■ TASK STATEMENT:
When you transcribe the listing that follows, keep every line exact and omit the pictures.

■ DATA SEGMENT:
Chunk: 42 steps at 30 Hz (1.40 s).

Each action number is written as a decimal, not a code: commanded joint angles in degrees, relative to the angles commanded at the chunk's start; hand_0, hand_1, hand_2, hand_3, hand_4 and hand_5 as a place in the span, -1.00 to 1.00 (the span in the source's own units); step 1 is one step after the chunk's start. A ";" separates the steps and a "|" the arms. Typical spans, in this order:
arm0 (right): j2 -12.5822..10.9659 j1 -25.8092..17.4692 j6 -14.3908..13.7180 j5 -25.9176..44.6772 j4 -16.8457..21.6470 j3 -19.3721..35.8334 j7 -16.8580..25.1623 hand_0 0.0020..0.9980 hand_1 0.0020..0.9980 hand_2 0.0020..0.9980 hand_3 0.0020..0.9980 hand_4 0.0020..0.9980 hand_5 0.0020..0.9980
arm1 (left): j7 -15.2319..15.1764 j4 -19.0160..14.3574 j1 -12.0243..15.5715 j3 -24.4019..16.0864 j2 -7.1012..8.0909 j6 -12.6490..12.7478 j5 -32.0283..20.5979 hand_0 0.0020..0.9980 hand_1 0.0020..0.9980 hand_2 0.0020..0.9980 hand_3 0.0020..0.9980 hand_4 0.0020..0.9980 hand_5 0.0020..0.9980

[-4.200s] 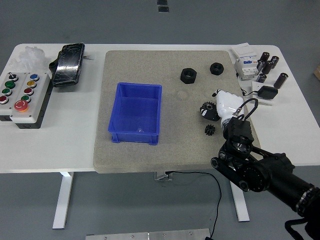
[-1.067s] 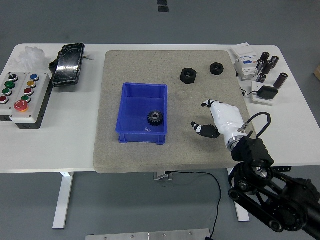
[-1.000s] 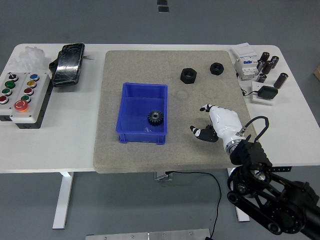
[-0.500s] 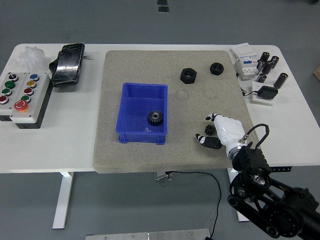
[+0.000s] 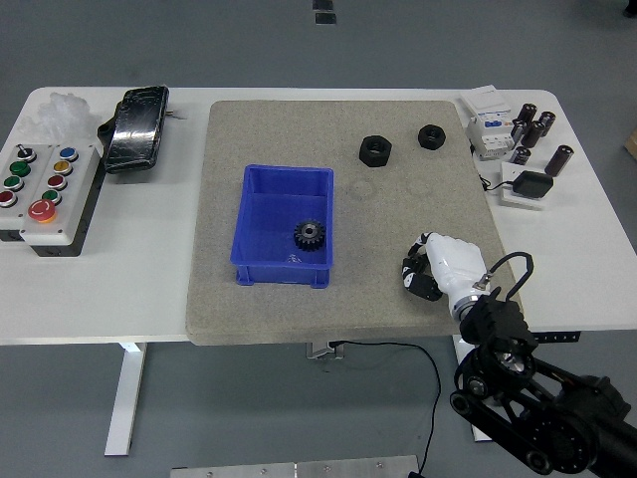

■ SOLVED PROBLEM:
Chunk: 42 steps at 30 Hz (1.40 s).

Each action number is written as a decimal, not a code: commanded joint angles in degrees, relative to the angles commanded at the chunk's start; hand_0, hand_1, hand_2, hand_3, hand_4 and hand_5 as a place in the span, -1.00 to 1.00 (the span in the source's own units); step 1 is one step after the chunk's start. A ";" separates the steps and a "|" the arms. Typical spans, in this order:
arm0 (right): j2 -12.5822..10.9659 j1 -25.8092..17.4692 j6 -14.3908..13.7180 j5 -25.9176..44.6772 j4 -16.8457..21.6470 j3 -19.3721..35.8334 j7 -16.8580..25.1623 hand_0 0.0020..0.9980 hand_1 0.0020..0.9980 hand_2 0.0020..0.9980 hand_3 0.0020..0.9980 hand_4 0.0020..0.9980 hand_5 0.0020..0.9980
arm1 (left): j7 -15.2319..15.1764 j4 -19.0160..14.3574 j1 -12.0243..15.5715 j3 -24.4019..16.0864 j2 -7.1012..8.0909 j6 -12.6490..12.7478 j5 -32.0283..20.5979 hand_0 0.0020..0.9980 hand_1 0.0020..0.9980 hand_2 0.0020..0.9980 hand_3 0.0020..0.9980 hand_4 0.0020..0.9980 hand_5 0.0020..0.9980

[-4.200s] 
[-1.067s] 
[-1.000s] 
[-0.500s] 
[+0.000s] 

At this stage, the exercise is finished.